Task:
Tell how many lines in these records contain the string "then", with only the number as the reply.

==== Entries provided

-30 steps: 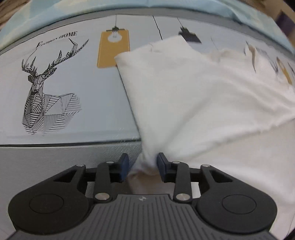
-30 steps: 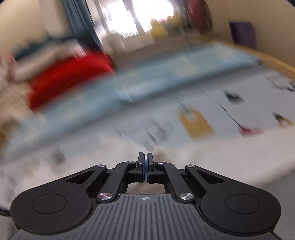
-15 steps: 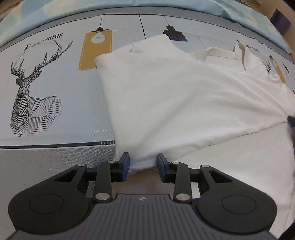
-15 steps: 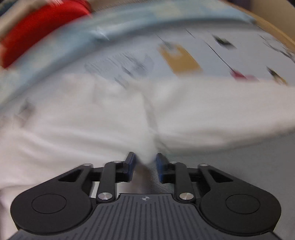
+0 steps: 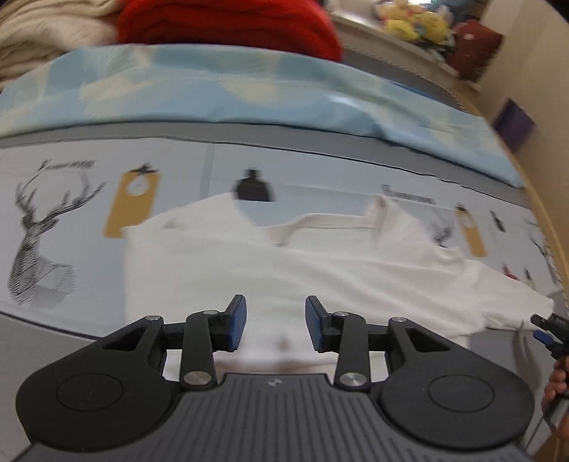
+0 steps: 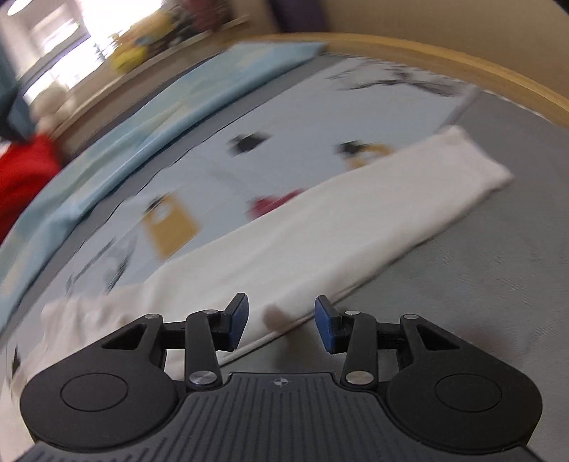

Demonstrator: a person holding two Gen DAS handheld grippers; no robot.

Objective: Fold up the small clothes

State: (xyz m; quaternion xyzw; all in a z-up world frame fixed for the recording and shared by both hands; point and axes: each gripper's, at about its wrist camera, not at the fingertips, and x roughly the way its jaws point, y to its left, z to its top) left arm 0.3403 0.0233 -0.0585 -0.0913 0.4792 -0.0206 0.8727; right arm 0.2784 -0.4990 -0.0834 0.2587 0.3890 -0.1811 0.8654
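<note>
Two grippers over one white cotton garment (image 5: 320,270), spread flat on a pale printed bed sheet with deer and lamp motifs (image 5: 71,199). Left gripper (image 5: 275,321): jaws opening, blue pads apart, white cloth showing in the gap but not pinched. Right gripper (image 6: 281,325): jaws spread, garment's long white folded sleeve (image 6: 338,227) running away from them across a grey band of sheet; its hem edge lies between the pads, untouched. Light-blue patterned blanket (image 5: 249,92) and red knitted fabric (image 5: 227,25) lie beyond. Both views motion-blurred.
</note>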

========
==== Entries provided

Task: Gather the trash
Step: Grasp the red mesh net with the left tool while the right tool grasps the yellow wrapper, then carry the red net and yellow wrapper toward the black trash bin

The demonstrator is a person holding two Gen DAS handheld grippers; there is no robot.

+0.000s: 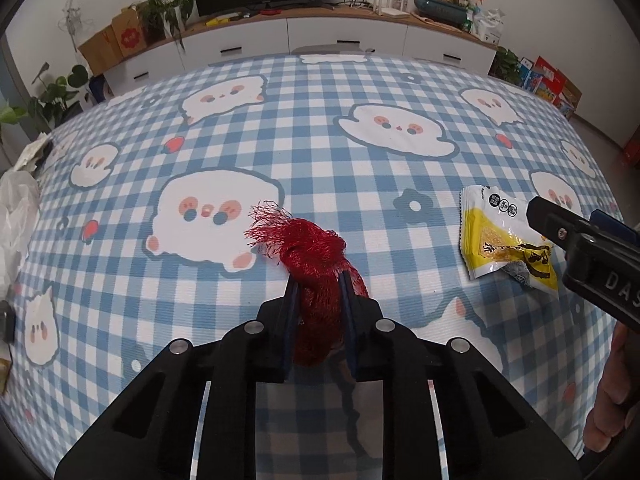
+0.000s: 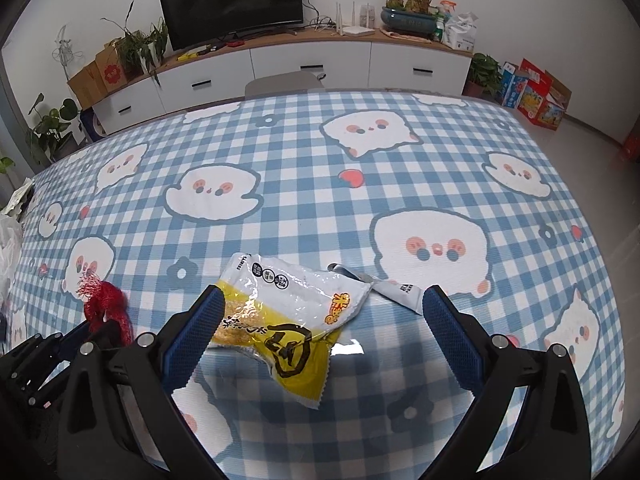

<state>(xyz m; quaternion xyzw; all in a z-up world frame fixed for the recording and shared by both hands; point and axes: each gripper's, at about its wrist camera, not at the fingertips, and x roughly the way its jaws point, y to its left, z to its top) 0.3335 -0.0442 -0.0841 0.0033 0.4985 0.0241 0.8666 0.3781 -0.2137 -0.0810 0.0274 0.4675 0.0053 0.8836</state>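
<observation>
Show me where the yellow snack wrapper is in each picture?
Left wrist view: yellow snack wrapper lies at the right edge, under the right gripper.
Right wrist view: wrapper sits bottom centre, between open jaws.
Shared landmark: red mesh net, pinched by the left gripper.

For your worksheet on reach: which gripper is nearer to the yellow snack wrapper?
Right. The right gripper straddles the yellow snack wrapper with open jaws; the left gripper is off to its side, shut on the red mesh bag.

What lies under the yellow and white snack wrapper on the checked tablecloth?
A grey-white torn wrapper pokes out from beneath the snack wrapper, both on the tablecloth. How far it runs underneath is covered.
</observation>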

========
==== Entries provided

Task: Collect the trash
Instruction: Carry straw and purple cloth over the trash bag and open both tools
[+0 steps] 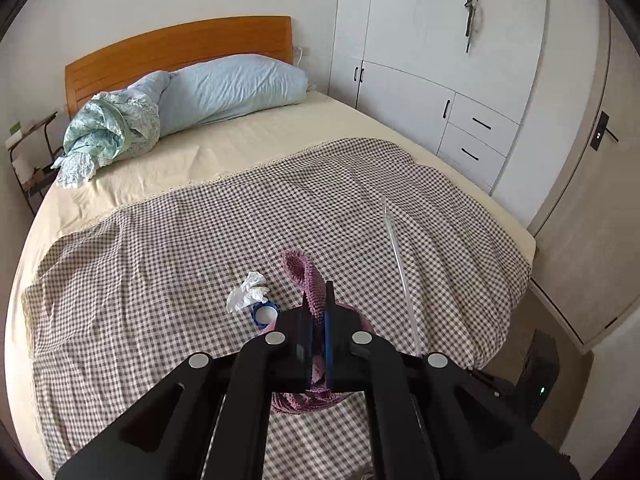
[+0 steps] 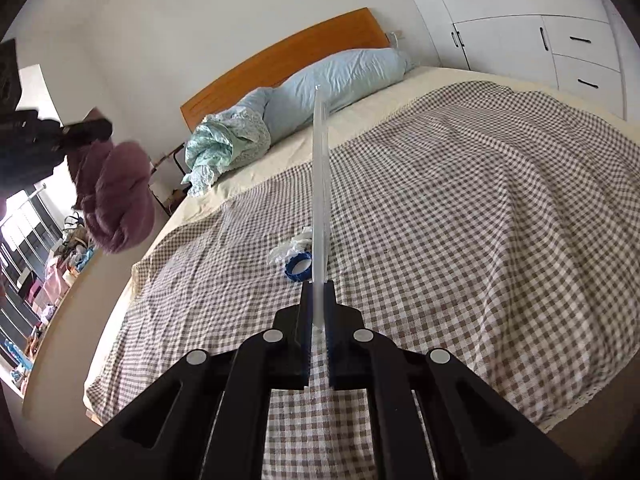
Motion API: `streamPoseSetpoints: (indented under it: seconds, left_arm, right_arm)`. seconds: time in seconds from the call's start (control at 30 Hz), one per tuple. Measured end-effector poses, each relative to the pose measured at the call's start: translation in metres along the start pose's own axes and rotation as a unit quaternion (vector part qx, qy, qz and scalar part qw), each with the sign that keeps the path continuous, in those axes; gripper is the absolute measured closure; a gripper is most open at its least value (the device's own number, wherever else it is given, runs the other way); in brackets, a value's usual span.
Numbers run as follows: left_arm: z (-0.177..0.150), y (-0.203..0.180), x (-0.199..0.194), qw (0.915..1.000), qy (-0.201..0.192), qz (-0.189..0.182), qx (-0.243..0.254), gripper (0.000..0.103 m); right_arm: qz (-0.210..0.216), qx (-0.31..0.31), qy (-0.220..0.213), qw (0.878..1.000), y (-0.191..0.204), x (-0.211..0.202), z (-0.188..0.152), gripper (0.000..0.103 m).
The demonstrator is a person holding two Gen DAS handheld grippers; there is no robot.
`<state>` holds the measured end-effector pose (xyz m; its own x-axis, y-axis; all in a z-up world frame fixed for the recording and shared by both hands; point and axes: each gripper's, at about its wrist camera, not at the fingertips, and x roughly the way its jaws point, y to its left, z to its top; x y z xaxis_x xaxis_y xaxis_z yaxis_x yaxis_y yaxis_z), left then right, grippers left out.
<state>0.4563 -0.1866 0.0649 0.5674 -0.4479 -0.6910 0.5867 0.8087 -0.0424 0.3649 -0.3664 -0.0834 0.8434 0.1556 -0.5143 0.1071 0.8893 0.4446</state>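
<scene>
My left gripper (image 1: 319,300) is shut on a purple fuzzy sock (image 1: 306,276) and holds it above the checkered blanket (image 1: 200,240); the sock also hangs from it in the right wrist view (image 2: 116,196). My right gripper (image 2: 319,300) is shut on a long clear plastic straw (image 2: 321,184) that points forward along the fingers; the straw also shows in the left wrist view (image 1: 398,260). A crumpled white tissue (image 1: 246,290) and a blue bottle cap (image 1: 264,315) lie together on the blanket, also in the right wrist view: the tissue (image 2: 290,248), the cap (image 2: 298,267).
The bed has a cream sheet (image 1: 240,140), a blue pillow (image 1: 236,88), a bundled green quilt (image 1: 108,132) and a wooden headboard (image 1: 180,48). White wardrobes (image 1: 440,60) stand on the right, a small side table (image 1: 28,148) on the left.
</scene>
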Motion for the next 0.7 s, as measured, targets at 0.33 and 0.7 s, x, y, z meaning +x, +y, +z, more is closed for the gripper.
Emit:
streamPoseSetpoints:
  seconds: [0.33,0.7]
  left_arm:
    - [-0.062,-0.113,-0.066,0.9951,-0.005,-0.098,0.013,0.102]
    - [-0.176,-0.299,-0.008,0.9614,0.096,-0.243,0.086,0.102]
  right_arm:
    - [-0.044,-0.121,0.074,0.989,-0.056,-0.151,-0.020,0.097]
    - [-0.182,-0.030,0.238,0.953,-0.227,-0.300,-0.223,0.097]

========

Response to this exercise:
2